This article was published 8 yearsago

An optimistic news coming from the California based aerospace manufacturer and space transport service provider SpaceX. The Elon Musk captained company has successfully conducted the static test firing of a recovered Falcon 9 first stage.

The company has always been eager to reuse its recovered rockets and their latest venture may turn out to be a pioneer step towards actually re-using recovered rocket components for an actual paying customer.

The company tweets;

Prepping to fly again — recovered CRS-8 first stage completed a static fire test at our McGregor, TX rocket development facility last week.
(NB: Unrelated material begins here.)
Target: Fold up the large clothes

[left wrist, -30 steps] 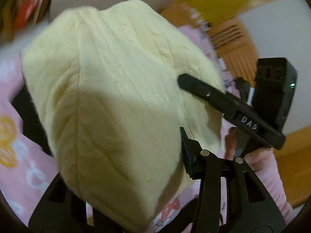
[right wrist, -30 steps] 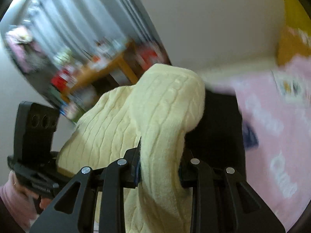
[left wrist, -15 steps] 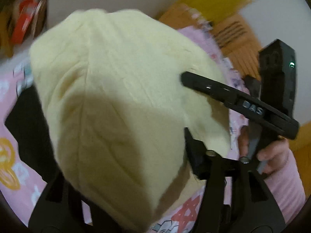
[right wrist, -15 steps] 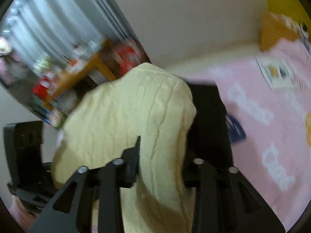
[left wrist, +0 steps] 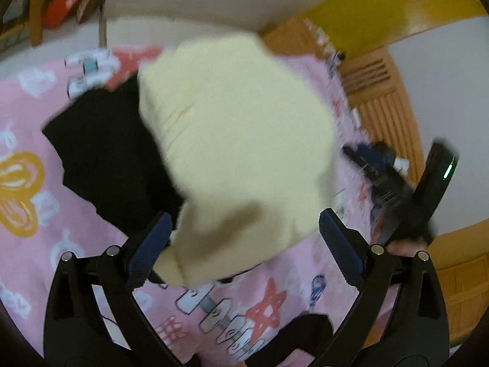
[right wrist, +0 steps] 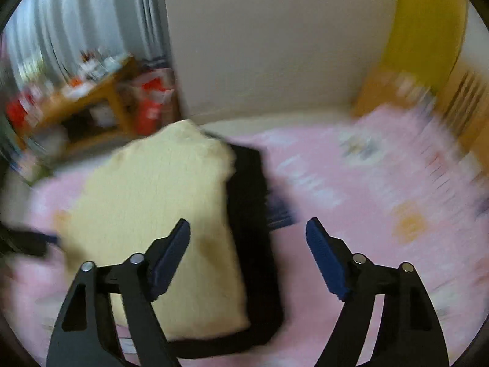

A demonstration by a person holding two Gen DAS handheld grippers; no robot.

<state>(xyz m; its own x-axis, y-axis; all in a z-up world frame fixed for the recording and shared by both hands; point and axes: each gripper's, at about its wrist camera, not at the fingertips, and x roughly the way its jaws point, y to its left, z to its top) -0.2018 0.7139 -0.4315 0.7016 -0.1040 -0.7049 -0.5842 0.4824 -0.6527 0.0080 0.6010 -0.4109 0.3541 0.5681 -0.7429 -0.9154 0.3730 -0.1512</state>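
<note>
Yellow sweater (right wrist: 159, 223) lies folded on black garment (right wrist: 253, 244) (edges blurred). Left gripper (left wrist: 244, 244) and right gripper (right wrist: 247, 253) spread wide, empty. Fold looks done.

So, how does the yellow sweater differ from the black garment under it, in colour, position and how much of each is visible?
The yellow sweater is pale and lies on top; the black garment is dark and lies underneath. The sweater shows as a whole folded bundle, while the black garment shows only along its edges. Both rest on the pink bedsheet, and neither claw holds them.
</note>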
Along with the tweets, the company also posted photographs of the Falcon 9 first-stage rocket, which it recovered from its April’s CRS-8 International Space Station resupply mission, which is its first successful venture of recovering a rocket from its ocean-borne floating drone ship landing pads. The SpaceX founder and owner Elon Musk stated that at the time of recovery, it was ‘likely’ that the booster would qualify for further use. Enthusiastically, he also predicted a time frame of June 2016, for the reuse mission, which appeared to be a fiasco.

Apart from Musk’s overenthusiastic timeline predictions, SpaceX also faced a set back in September 2016, when its Falcon 9 exploded on the launch pad itself. This incident ceased the all of its flight activities for around five months.

Spacex may put the booster into action for its mission with SES, a European satellite company, which could be real soon. The estimates say that the launch may take place as early as March. during its return on the launch pad with Iridium-1 mission earlier this month, the company stated that the reuse mission will happen “soon”.

Present day rockets are likely to last for two to three reuses before they are actually retired, and SpaceX believes the reuse of the first stage will allow some cost cuttings, saving 30 percent per launch. The step is sufficient to surge a revolution in space transportation.